- Founded: 6 December 1940
- Dissolved: 7 April 1977
- Headquarters: Madrid
- Ideology: Francoism National Catholicism Falangism
- Colours: Blue, red, black, and white
- Mother party: FET y de las JONS

= Frente de Juventudes =

Francoist political party

The National Delegation of the Youth Front (Delegación Nacional del Frente de Juventudes) was a political-administrative body created in Spain in 1940 as the autonomous youth section of FET y de las JONS, the sole legal party during the dictatorship of General Franco (1936–1975).

The Youth Front was established to organize and politically indoctrinate Spanish youth according to the principles of the so-called Movimiento Nacional, the coalition of political and social forces that supported the military uprising against the Second Spanish Republic, which led to the Spanish Civil War and Franco's rise to power.

Prior to its creation, several youth organizations existed within the parties supporting the uprising, most notably the "Pelayos" (Traditionalist youth) and the "Balillas" (the original name of the Spanish Falange and JONS youth organization). Following the Unification Decree of 1937, these were renamed as Youth Organizations, whose second and final delegate was Sancho Dávila until 1940. These organizations were dissolved and integrated into the newly created Youth Front.

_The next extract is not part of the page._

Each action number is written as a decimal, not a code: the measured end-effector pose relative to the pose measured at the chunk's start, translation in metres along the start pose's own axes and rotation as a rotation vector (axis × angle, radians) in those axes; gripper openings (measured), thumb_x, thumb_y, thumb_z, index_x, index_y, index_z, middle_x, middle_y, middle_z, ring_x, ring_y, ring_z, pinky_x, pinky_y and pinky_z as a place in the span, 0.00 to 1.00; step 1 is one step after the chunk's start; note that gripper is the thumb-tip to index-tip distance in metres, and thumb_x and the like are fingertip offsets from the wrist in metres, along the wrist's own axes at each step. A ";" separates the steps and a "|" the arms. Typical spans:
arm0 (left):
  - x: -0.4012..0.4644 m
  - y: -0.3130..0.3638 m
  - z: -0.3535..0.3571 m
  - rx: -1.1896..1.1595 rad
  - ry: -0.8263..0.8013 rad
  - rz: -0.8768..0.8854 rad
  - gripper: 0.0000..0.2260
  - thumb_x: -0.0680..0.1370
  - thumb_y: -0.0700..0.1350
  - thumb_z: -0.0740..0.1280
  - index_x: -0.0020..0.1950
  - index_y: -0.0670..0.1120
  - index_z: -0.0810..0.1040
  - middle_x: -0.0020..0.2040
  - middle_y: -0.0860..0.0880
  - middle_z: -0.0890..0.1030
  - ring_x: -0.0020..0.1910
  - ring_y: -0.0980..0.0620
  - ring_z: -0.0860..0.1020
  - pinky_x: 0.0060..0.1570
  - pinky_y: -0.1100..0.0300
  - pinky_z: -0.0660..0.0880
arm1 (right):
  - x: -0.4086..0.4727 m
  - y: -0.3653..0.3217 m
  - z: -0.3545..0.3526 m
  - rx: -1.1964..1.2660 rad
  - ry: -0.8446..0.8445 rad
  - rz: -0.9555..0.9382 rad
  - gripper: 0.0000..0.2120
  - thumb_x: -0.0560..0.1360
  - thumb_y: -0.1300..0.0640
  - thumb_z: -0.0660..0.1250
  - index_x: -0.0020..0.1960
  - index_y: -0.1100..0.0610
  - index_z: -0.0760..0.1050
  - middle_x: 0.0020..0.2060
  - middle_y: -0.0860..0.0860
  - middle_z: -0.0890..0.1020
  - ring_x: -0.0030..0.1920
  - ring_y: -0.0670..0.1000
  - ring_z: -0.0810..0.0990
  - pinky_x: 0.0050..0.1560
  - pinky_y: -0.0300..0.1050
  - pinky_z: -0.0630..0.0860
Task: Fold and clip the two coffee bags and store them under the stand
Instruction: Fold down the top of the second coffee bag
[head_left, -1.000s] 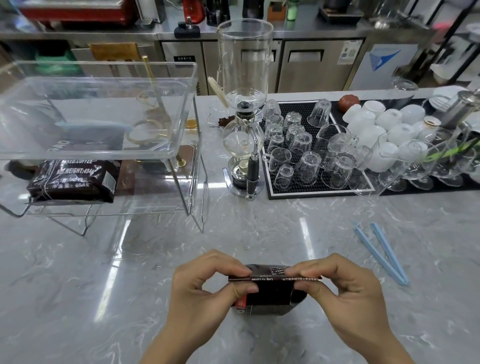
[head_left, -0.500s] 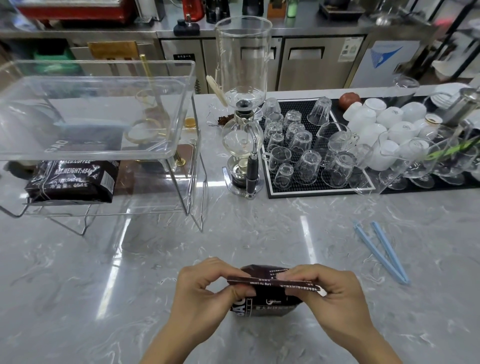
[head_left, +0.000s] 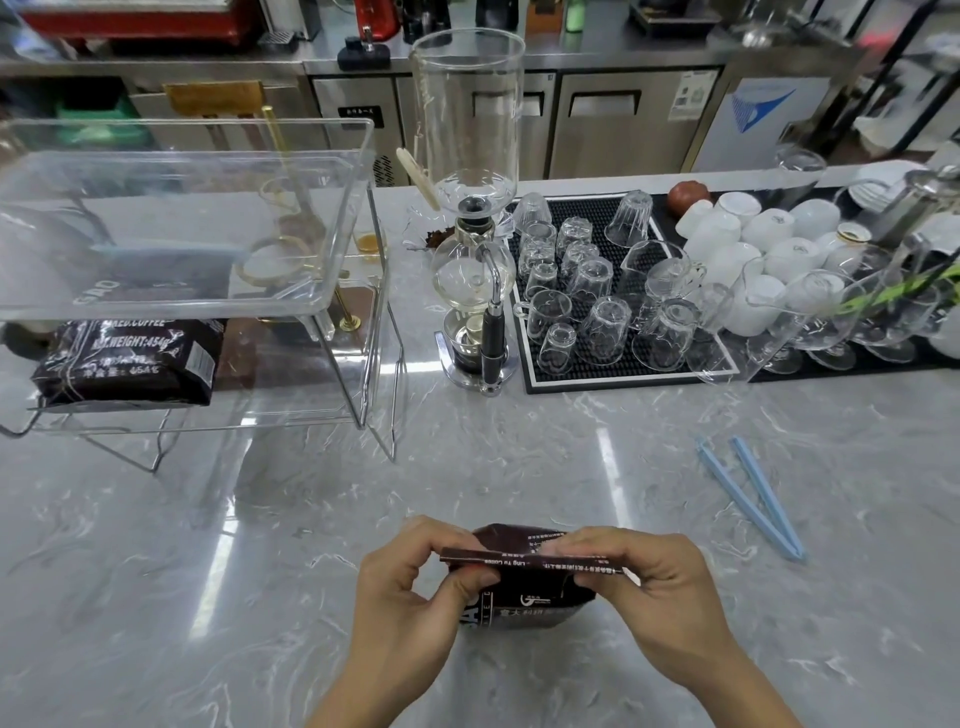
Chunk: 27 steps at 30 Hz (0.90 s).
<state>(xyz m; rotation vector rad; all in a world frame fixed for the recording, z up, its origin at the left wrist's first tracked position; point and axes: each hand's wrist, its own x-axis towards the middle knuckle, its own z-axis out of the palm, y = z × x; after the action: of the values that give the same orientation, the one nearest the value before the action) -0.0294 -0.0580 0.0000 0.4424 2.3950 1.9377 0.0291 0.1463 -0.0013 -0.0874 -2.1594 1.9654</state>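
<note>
A dark brown coffee bag (head_left: 530, 603) stands on the grey marble counter near the front edge. My left hand (head_left: 410, 597) pinches the left end of its folded top strip and my right hand (head_left: 644, 587) pinches the right end. A light blue bag clip (head_left: 748, 496) lies open on the counter to the right, apart from both hands. A second dark coffee bag (head_left: 130, 358) lies flat on the lower level under the clear acrylic stand (head_left: 332, 249) at the left, with a blue clip across its far end.
A glass siphon coffee maker (head_left: 470, 228) stands behind the bag. A black mat (head_left: 530, 384) with several upturned glasses and white cups fills the back right. The stand's wire legs (head_left: 156, 452) reach forward at the left.
Both hands have lowered and tilted the folded top strip of the bag toward me, showing more of the bag's front. Nothing else has moved.
</note>
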 end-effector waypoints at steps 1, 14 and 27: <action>-0.002 0.000 0.003 -0.044 0.012 -0.003 0.04 0.65 0.46 0.73 0.37 0.54 0.81 0.37 0.52 0.84 0.39 0.50 0.81 0.43 0.60 0.75 | 0.000 0.001 0.000 0.001 0.013 -0.011 0.09 0.67 0.54 0.73 0.45 0.57 0.86 0.42 0.48 0.88 0.46 0.48 0.87 0.49 0.36 0.80; 0.007 0.006 0.040 -0.118 0.045 -0.035 0.05 0.65 0.42 0.72 0.37 0.51 0.81 0.36 0.55 0.83 0.38 0.56 0.81 0.42 0.68 0.75 | -0.005 -0.005 -0.024 -0.014 0.052 0.028 0.13 0.73 0.45 0.69 0.50 0.51 0.85 0.46 0.45 0.88 0.49 0.48 0.86 0.51 0.35 0.79; 0.025 0.004 0.057 0.027 0.175 -0.085 0.18 0.68 0.29 0.75 0.36 0.54 0.80 0.34 0.56 0.83 0.33 0.61 0.79 0.36 0.73 0.73 | 0.007 0.017 -0.072 -0.252 0.109 0.034 0.08 0.75 0.54 0.70 0.53 0.48 0.84 0.51 0.36 0.85 0.56 0.37 0.81 0.57 0.27 0.72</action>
<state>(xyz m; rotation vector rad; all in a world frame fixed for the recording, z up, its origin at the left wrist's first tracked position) -0.0412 0.0030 -0.0050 0.1737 2.4998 1.9869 0.0354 0.2198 -0.0114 -0.2662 -2.3348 1.6534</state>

As Francoism evolved, the Youth Front adapted its objectives and composition in line with the political changes of the regime. In November 1961, its name was changed to the National Delegation of Youth (Delegación Nacional de Juventud), reflecting a less militant character. In January 1970, following a major reorganization of the General Secretariat of the Movement (the regime's highest political body), it was again restructured under the same name. The organization continued to operate until the end of the regime in 1977.

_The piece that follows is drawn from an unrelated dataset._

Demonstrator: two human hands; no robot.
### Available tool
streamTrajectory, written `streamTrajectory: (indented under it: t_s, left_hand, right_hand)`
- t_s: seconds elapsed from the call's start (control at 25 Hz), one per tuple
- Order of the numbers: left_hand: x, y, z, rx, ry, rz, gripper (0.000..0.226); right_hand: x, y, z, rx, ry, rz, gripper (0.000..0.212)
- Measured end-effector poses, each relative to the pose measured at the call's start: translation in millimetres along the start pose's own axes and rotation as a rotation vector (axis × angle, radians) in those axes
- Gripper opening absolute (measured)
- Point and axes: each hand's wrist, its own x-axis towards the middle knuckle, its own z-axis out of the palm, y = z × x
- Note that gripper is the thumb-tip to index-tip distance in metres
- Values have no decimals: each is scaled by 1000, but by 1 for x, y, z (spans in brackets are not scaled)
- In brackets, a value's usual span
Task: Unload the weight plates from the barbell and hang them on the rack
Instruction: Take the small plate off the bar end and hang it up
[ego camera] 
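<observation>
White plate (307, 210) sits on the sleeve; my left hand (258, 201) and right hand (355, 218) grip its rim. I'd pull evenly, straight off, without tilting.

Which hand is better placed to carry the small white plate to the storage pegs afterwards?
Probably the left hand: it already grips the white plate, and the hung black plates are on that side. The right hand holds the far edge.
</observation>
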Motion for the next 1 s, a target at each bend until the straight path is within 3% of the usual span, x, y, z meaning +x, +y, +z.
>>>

== Institutional purposes ==
The aims of the Youth Front were clearly outlined in its Foundational Law and were directed at all Spanish youth — both those affiliated voluntarily and those unaffiliated. The latter group, referred to as "framed," included "schoolchildren" (students of all educational levels), "apprentices" (young workers), and "rural" youth (peasants). This inclusive reach was a distinctive feature of the Youth Front and demonstrated its significant influence on Spanish society at the time.

For affiliated youth, the purposes were as follows (Article 7 of the Law):
a) Political education in the spirit and doctrine of the Movimiento Nacional.
b) Physical and sports education.
c) Pre-military training.
d) Introduction to domestic education for female youth.
e) Collaboration in cultural, moral, and social formation alongside the institutions to which they belonged, as well as providing religious education in accordance with Church teachings.
f) Organization and management of camps, colonies, shelters, courses, academies, and other similar activities to fulfill its objectives.
g) Supporting the work of the State, particularly in matters of health, education, and labor, with respect to its members.

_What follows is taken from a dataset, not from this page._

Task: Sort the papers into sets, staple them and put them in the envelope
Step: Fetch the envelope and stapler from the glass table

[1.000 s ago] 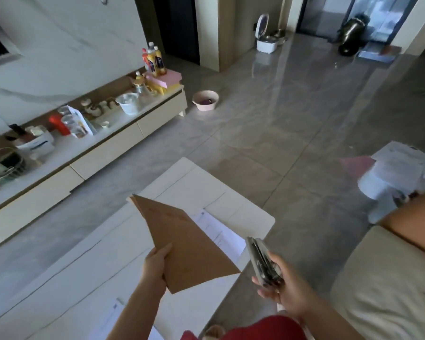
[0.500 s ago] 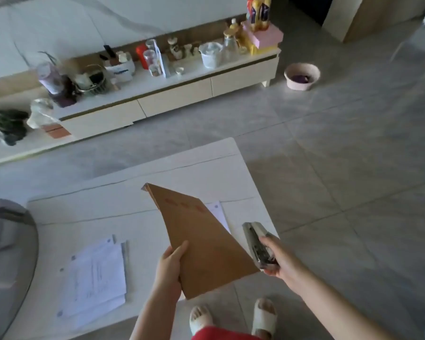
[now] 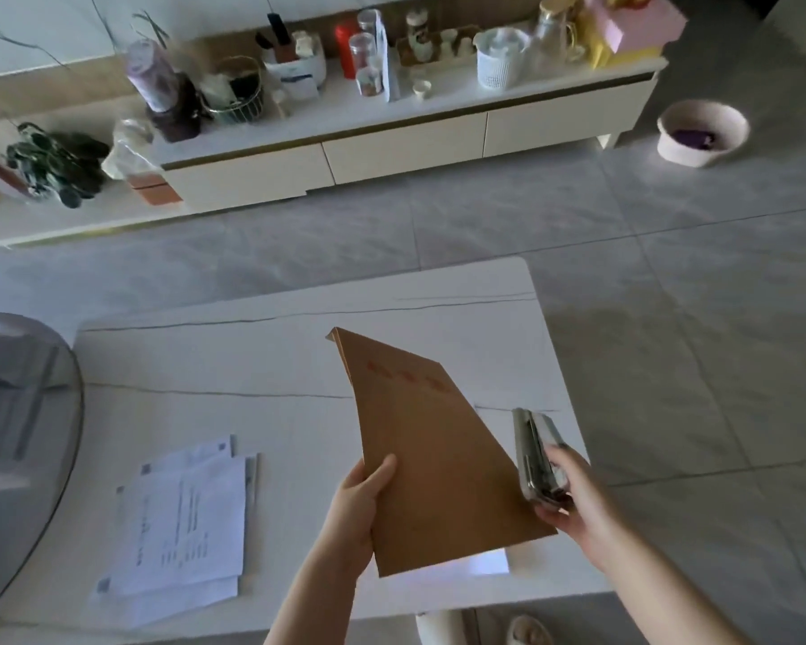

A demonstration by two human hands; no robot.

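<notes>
A brown envelope (image 3: 438,449) with red print is held tilted above the white table (image 3: 261,360). My left hand (image 3: 361,505) grips its lower left edge, thumb on top. My right hand (image 3: 573,498) holds a silver stapler (image 3: 536,451) just right of the envelope, over the table's right edge. A loose pile of white printed papers (image 3: 182,523) lies flat on the table to the left. A white sheet (image 3: 480,563) shows under the envelope's lower edge.
A grey glass tabletop (image 3: 15,435) overlaps the table at the far left. A low white cabinet (image 3: 392,142) crowded with jars, bottles and a plant runs along the wall. A pale bowl (image 3: 701,132) stands on the grey tiled floor at the right.
The view has swung left and down, bringing the paper pile and cabinet into full view. Both hands keep their hold, now lower over the table's right side.
</notes>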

For unaffiliated youth, the purposes were defined as follows (Article 8):
a) Political initiation.
b) Physical education.
c) Organization of summer camps and similar activities subsidized by public corporations, as well as the supervision of those organized by private entities.
d) Oversight of adherence to the principles of the Movimiento Nacional in educational and work centers concerning youth.

== Organization and structure ==
To fulfill its assigned responsibilities, the Youth Front was organized into various bodies, some personal and others collective in nature.

At the head of the Delegation was the National Delegate of the Youth Front, who was freely appointed by the National Chief of the Traditionalist Spanish Falange and the National Syndicalist Movement Offensive Board, Francisco Franco, upon the proposal of the Secretary General, to whom the Delegate was hierarchically subordinate, as established in Article 11 of the founding law. While the law did not explicitly address the removal of the Delegate, Article 23 of the Statute of the Movement specified that each service would be led by a Delegate "appointed and dismissed freely by the National Chief."

The organization was structured into various services or departments responsible for carrying out assigned tasks. This structure was not entirely stable or permanent; although it underwent several modifications, it consistently maintained its foundational objectives.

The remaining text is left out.